Under the hood a temporary_buffer is a lightweight object, containing only three members: a pointer to a memory region, the size of the region, and a ss::deleter to manage the lifetime of the allocated memory.

template <typename CharType>
class temporary_buffer {
  CharType* _buffer;
  size_t _size;
  deleter _deleter;
  ...
};

Let’s look closer at how a temporary_buffer is created. Below is the constructor used to build an uninitialized instance. A naked memory allocation is made with the resulting memory pointer and size saved as class members. Finally, the _deleter member is initialized with a deleter that manages the newly allocated raw memory.

explicit temporary_buffer(size_t size)
    : _buffer(static_cast<CharType*>(malloc(size * sizeof(CharType))))
    , _size(size)
    , _deleter(make_free_deleter(_buffer)) {
    if (size && !_buffer) {
        throw std::bad_alloc();
    }
}

Note that the temporary_buffer contains a default destructor—it doesn’t explicitly free the memory allocated in the constructor. Instead, the temporary_buffer relies entirely on the Seastar deleter utility to manage the lifetime of the underlying memory. In the case of the constructor above, the deleter will free the allocated memory when its destructor is called.

Recall from the previous discussion about the seastar::deleter utility that it provides reference counting and other features for sharing resources. Next we’ll see how temporary_buffer uses the deleter utility to provide interfaces for efficiently interacting with memory.

Sharing

We can see how the deleter is used to implement more advanced scenarios by examining the process of sharing a temporary_buffer. In the snippet below buf2 is a temporary_buffer created by sharing buf1. Both of these buffers point to the same underlying memory so that changes to one are visible through the other. Importantly, no data is copied.

{
  auto buf1 = ss::temporary_buffer<char>(1024);
  buf1.get_write()[0] = 'a';

  {
    auto buf2 = buf1.share();
    buf2.get_write()[0] = 'b';
  } // buf2 is destroyed

  assert(buf1.get_write()[0] == 'b');
} // memory is released

A shared temporary_buffer maintains a reference count to the underlying memory along with the original buffer. For example, in the next snippet a buffer is obtained by sharing from a temporary. In this case buf holds a reference to the underlying memory to keep it alive, and may even be used to create additional shared buffers.

{
  auto buf = ss::temporary_buffer<char>(1024).share();
  buf.get_write()[0] = 'a';
} // memory is released

Like most things in Seastar, a temporary_buffer is not safe to share across cores. For a deeper explanation of this topic, see the previous posts on how the seastar::deleter and seastar::shared_ptr utilities implement reference counting.

Views

The share interface described above also accepts an offset and length so that the new buffer provides a view into the original buffer. Since sharing involves no data copying, this is useful in high-performance situations such as chopping up a large buffer that arrives over the network along application-specific boundaries, such as individual messages.

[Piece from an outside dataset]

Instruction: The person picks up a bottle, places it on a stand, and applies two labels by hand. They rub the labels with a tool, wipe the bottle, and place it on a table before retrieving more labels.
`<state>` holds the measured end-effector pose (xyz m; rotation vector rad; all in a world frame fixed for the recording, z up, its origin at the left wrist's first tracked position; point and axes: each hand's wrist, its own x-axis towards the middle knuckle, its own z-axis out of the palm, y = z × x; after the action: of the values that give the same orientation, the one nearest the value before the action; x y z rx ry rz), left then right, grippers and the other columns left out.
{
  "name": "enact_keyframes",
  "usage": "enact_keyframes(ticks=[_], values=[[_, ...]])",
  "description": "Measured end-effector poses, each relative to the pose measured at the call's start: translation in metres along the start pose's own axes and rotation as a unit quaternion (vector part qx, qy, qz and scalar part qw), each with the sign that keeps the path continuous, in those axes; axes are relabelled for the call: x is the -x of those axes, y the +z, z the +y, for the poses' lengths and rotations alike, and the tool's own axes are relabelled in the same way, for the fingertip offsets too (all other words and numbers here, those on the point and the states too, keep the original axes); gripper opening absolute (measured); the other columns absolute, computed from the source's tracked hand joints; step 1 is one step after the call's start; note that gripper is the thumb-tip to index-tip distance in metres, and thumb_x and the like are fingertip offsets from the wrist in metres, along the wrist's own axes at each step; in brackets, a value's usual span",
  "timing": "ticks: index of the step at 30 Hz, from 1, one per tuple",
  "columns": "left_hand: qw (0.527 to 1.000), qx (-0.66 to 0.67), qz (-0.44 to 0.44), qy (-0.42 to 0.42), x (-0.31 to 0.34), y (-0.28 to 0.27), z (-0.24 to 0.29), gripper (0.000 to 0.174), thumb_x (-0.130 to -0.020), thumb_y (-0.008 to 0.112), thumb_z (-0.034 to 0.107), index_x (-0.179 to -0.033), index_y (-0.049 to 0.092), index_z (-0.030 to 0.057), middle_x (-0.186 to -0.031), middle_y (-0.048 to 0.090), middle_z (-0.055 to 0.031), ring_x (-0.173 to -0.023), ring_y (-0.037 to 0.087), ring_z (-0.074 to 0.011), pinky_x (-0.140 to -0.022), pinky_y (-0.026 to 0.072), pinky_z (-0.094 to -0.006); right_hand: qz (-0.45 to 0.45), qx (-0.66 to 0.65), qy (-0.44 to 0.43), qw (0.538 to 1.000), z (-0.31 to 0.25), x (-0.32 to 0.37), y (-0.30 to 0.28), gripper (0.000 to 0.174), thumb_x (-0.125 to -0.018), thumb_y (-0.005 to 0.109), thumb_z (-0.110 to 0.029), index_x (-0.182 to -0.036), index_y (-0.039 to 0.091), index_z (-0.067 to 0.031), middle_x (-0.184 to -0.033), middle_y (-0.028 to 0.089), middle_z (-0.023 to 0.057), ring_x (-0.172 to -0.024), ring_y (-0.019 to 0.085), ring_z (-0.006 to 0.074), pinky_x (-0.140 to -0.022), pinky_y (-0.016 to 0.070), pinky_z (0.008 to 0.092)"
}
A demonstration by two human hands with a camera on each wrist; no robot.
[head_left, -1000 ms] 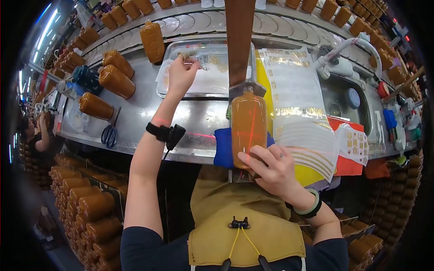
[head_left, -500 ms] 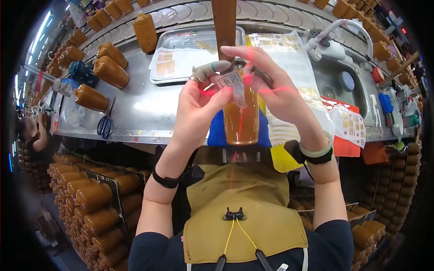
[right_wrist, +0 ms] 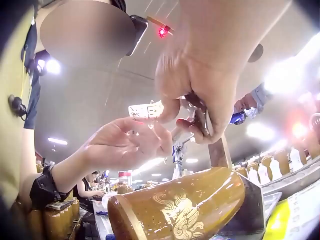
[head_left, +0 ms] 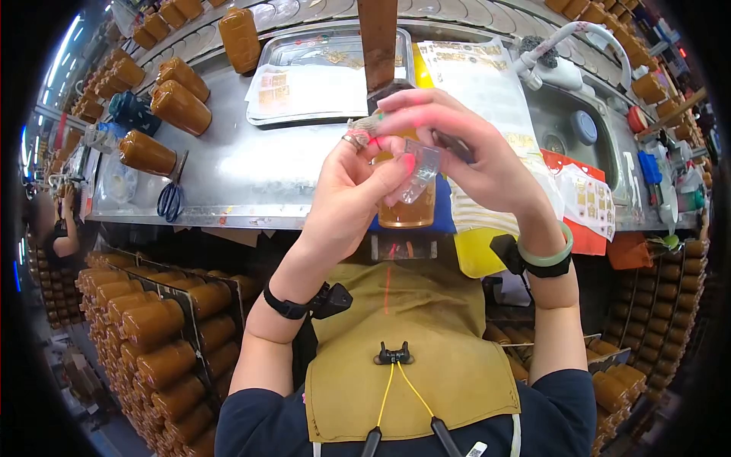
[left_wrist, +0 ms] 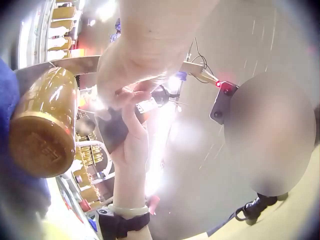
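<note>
My left hand (head_left: 354, 186), a cloth cover on one finger, pinches a small clear decal film (head_left: 420, 174) with printing on it. My right hand (head_left: 487, 164) meets it from the other side, fingers close to the film. Within the curl of my right hand is a dark flat piece (left_wrist: 114, 131), partly hidden by the fingers. Below both hands a glossy brown bottle (head_left: 407, 215) lies on a blue cloth (head_left: 444, 217). Gold decoration marks its side in the right wrist view.
A metal tray (head_left: 304, 53) with white decal sheets (head_left: 304, 95) is behind the left hand. Brown bottles (head_left: 181, 107) and scissors (head_left: 170, 199) are at left. A post (head_left: 378, 38) rises beyond the hands; large decal sheets (head_left: 476, 91) and a sink (head_left: 567, 145) are at right.
My left hand has come from the tray to above the bottle with the decal film. My right hand has left the bottle's base and risen to meet the left.
</note>
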<state>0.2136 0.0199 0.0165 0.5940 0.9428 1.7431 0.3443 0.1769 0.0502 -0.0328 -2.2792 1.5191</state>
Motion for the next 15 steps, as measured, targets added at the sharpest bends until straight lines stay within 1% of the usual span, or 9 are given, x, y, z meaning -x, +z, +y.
enact_keyframes(ticks=[3,7,9,10,11,12,13,14,15], values=[[1.0,0.022,0.009,-0.007,0.001,-0.004,-0.002,0.038,-0.099,0.07,0.006,-0.133,0.052,0.0026,-0.112,0.062,-0.0023,-0.082,0.057,-0.0059,-0.068,0.0462,-0.0231,-0.016,0.017,-0.058,0.998,0.016,0.004,-0.003,0.03,-0.089,0.065,0.006,-0.114,0.069,-0.0084,-0.135,0.059,0.0105,-0.118,0.062,0.0223,-0.097,0.0505,0.0336],[0.999,0.021,0.027,-0.01,0.006,-0.01,-0.007,0.037,-0.102,0.066,0.012,-0.135,0.051,0.0022,-0.12,0.062,-0.0045,-0.088,0.059,-0.0077,-0.071,0.0467,-0.0222,-0.004,0.063,-0.121,0.991,0.022,0.007,-0.002,0.02,-0.09,0.066,0.004,-0.107,0.069,-0.0047,-0.132,0.061,0.0115,-0.115,0.064,0.0213,-0.094,0.0518,0.0316],[0.998,0.047,0.048,-0.006,0.008,-0.017,-0.012,0.041,-0.104,0.065,0.014,-0.139,0.049,0.0016,-0.123,0.063,-0.0058,-0.091,0.06,-0.0085,-0.074,0.0472,-0.0219,0.071,-0.081,0.026,0.994,0.011,0.014,0.0,0.01,-0.092,0.067,0.002,-0.101,0.069,-0.0015,-0.126,0.065,0.0123,-0.11,0.066,0.0186,-0.092,0.0522,0.0287],[0.996,-0.032,0.046,0.063,0.01,-0.028,-0.016,0.051,-0.102,0.068,0.021,-0.144,0.046,0.001,-0.129,0.061,-0.0081,-0.098,0.061,-0.0111,-0.08,0.0483,-0.0245,0.128,-0.105,0.018,0.986,0.012,0.015,0.002,0.006,-0.093,0.065,0.003,-0.098,0.069,0.0007,-0.114,0.069,0.011,-0.095,0.066,0.0131,-0.081,0.0513,0.025],[0.984,-0.111,0.045,0.131,0.011,-0.039,-0.022,0.063,-0.1,0.071,0.027,-0.149,0.043,0.0004,-0.134,0.059,-0.0104,-0.106,0.061,-0.0138,-0.087,0.0494,-0.0272,0.125,-0.106,0.019,0.986,0.01,0.018,-0.003,0.006,-0.093,0.065,0.003,-0.098,0.069,0.0007,-0.114,0.069,0.011,-0.095,0.066,0.0131,-0.081,0.0513,0.025],[0.956,-0.197,0.023,0.218,0.012,-0.051,-0.033,0.088,-0.088,0.084,0.033,-0.154,0.037,-0.0003,-0.143,0.054,-0.0134,-0.12,0.057,-0.0194,-0.102,0.0467,-0.0342,0.126,0.045,0.026,0.991,0.005,0.023,-0.014,0.008,-0.093,0.065,0.003,-0.1,0.068,0.0007,-0.107,0.07,0.0098,-0.088,0.064,0.0121,-0.076,0.0496,0.0248],[0.918,-0.314,0.012,0.243,0.016,-0.056,-0.038,0.108,-0.074,0.094,0.032,-0.157,0.033,-0.002,-0.152,0.048,-0.0156,-0.136,0.05,-0.026,-0.113,0.0404,-0.0388,0.125,0.195,0.031,0.972,0.002,0.026,-0.02,0.01,-0.093,0.065,0.004,-0.102,0.068,0.0007,-0.101,0.072,0.0086,-0.081,0.062,0.011,-0.071,0.048,0.0247],[0.891,-0.387,0.021,0.236,0.025,-0.054,-0.045,0.111,-0.072,0.095,0.027,-0.157,0.032,-0.003,-0.153,0.047,-0.0173,-0.139,0.049,-0.0285,-0.114,0.0411,-0.0392,0.132,0.208,0.028,0.969,0.001,0.028,-0.02,0.014,-0.092,0.064,0.004,-0.104,0.068,0.0,-0.093,0.072,0.0071,-0.071,0.057,0.0122,-0.064,0.0441,0.0245],[0.877,-0.421,0.027,0.231,0.026,-0.048,-0.051,0.112,-0.071,0.096,0.024,-0.158,0.031,-0.0035,-0.154,0.047,-0.0182,-0.14,0.049,-0.0297,-0.114,0.0414,-0.0394,0.131,0.208,0.029,0.969,0.002,0.029,-0.018,0.014,-0.092,0.064,0.004,-0.104,0.068,0.0,-0.093,0.072,0.0071,-0.071,0.057,0.0122,-0.064,0.0441,0.0245]])
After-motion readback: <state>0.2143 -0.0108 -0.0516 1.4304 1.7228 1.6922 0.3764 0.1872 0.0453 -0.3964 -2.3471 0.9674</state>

auto buf = ss::temporary_buffer<char>(1024);
auto view1 = buf.share(0, 20);
auto view2 = buf.share(20, 40);
...

One issue that can arise when sharing buffers is that a view may point to a small memory region while holding a reference to a large amount of memory. This can be lead to hard to debug memory pressure scenarios. So the general rule of thumb is that if you don’t know where the data is coming from then it’s best to avoid holding on to a temporary buffer for an extended period of time.

Alternatively, a copy of a temporary buffer can be made using the clone method, and then releasing the source buffer. The new buffer is a full copy with new ownership. This also works as expected for views, with the resulting buffer allocating enough memory only for the view region.

These are the basics of the temporary buffer. There are a few other helper interfaces like aligned for allocating a buffer with a particular memory alignment, as well as some interfaces like trim and trim_front which are useful for consuming chunks of memory from a larger buffer.